→ **Work required**
Print exactly what appears from the line containing "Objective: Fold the" through the final line of the data below, pictures excluded.

☆ ☆ ☆ ☆

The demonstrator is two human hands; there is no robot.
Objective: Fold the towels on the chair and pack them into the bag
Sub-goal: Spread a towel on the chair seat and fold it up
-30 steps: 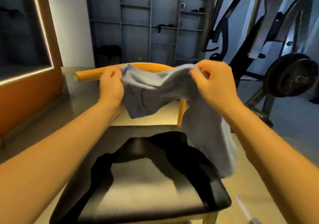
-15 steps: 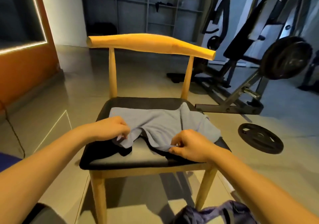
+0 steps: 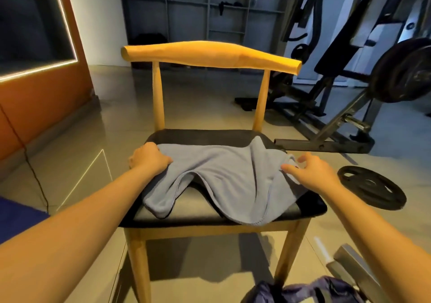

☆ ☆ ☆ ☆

→ **Completed task**
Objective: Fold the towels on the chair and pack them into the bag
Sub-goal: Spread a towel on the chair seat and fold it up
-30 steps: 
-15 steps: 
+0 steps: 

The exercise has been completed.